闵悉无奈叹息:“我当时不是说了,那些东西都帮我退回去吗?”
“退了,人家不要啊,说是哪有送出去的东西还收回去的,觉得没面子,死活不收回,我们几个老东西商量,就替你收下了。”族长说。
“那族长把当初是谁送的那些田契都给我看看吧,告诉我都是谁送的。”闵悉打算把所收之礼等价还回去。

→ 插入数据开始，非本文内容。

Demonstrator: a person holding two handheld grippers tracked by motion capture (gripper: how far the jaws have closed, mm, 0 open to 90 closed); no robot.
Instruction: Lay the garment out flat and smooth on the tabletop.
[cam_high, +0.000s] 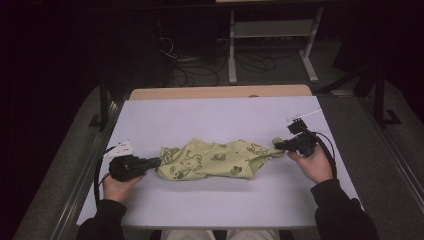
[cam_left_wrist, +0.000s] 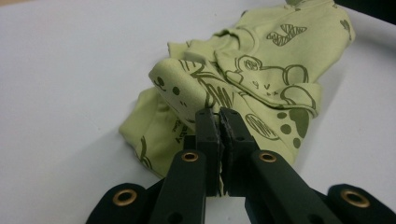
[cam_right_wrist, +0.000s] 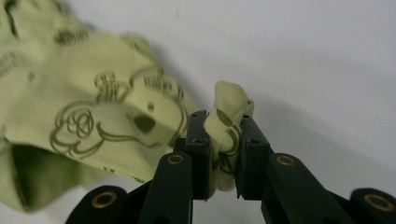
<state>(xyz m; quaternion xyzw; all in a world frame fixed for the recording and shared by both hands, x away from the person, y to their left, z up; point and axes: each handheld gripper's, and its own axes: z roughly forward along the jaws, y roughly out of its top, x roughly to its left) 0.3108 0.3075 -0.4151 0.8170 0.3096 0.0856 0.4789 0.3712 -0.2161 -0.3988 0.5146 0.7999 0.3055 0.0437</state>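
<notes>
The left gripper (cam_high: 152, 162) has its two black jaws pressed nearly together on a thin edge of the pale yellow-green cotton garment printed with dark animal drawings (cam_high: 212, 159); in the left gripper view the left gripper (cam_left_wrist: 219, 116) pinches the cloth just where a fold of it rises toward the camera. The right gripper (cam_high: 278, 145) clamps the opposite end of the garment, and in the right gripper view the right gripper (cam_right_wrist: 224, 123) has a bunched, ribbed bit of fabric squeezed between its jaws and poking up above them (a thicker wad than on the other side).

Between the two tools the garment (cam_left_wrist: 261, 70) lies crumpled and lengthwise on the white table top (cam_high: 210, 115), roughly in the middle, its right end drawn out to a narrow point at the right gripper. The cloth (cam_right_wrist: 93, 112) spreads away to the left of those jaws. A hand in a dark sleeve holds each tool, left hand (cam_high: 117, 187) and right hand (cam_high: 315, 165), with a black cable looping from each.
</notes>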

族长很快就把田契拿来给闵悉看,闵悉看了看,竟有二三十亩地,虽然不算多,但一年的收成起码也有二三十两银子。
闵悉看完,说:“这些田既然归在我名下了,那田亩所得,就全拿来办学吧。 我听闻镇上有许多人家嫌弃书本和纸墨笔砚太贵,不愿意送孩子上学。以后学塾尽量提供一些书本和纸墨笔砚,劝更多的孩子来上学,不光是男娃,女娃也可以上学。”
族长有些犯难地看着闵悉:“九郎,你确定要这么做?这可不是一笔小钱啊。”
闵悉说:“你们计算一下,镇上适龄的上学的孩子有多少。一年读书的花费要多少。我看看大致需要多少钱,我能负担得起多少。”

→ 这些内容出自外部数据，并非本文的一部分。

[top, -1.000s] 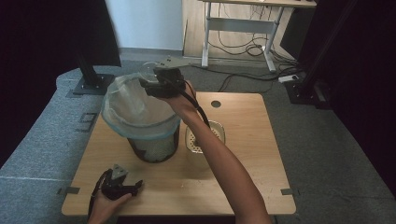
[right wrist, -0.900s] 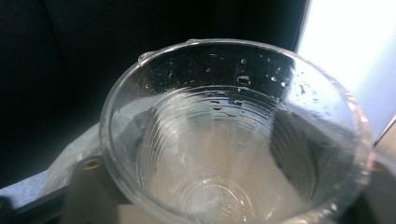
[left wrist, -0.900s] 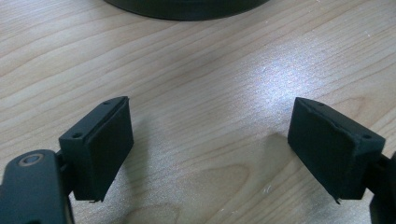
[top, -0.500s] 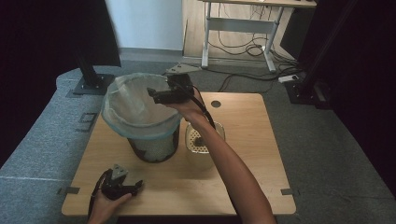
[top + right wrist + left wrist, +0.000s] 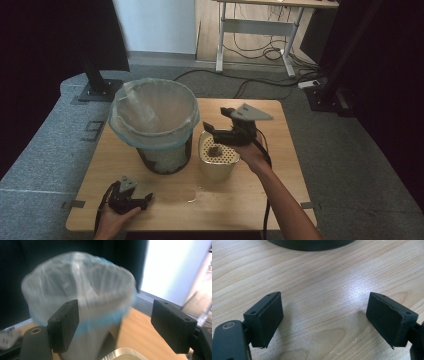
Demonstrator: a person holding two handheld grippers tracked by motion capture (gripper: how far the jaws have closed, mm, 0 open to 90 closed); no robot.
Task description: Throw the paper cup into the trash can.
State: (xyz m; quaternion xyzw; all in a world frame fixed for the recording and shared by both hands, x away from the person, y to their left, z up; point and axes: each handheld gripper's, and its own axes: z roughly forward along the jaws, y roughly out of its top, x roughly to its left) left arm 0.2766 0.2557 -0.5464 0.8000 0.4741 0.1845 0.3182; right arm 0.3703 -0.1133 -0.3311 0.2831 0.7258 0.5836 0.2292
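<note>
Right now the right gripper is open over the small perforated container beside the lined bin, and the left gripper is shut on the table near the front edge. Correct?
Not quite. The left gripper is open, not shut: the left gripper view shows its jaws wide apart over bare table. The rest holds: in the high view the right gripper is open over the perforated container beside the lined bin.

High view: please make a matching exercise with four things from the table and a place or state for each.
Things:
1. waste bin
2. cream container
3. left gripper
4. right gripper

Places or states:
a. held above the perforated lid
b. lined with a clear bag
c. resting open near the table's front edge
d. standing right of the bin

Pairs: 1-b, 2-d, 3-c, 4-a
</note>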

族长看着他:“你就算有钱,可也有自己的生活要过,你不顾自己家了?”
“我自己家能顾得过来的。我如今在鸿胪寺谋了个官职,也在京城做了些生意,一年还是有些进项的。”闵悉说。
他自己在京城的店铺一年也能赚个几百两,加上云霁给他的分红,每年几千两的入账还是有的,他又不需要养孩子,捣鼓自行车那些玩意儿主要是云霁掏钱的,自己花费属实有限,挣的钱就在那放着,一年拿出几百两来办学,对他来说并没有多大的压力。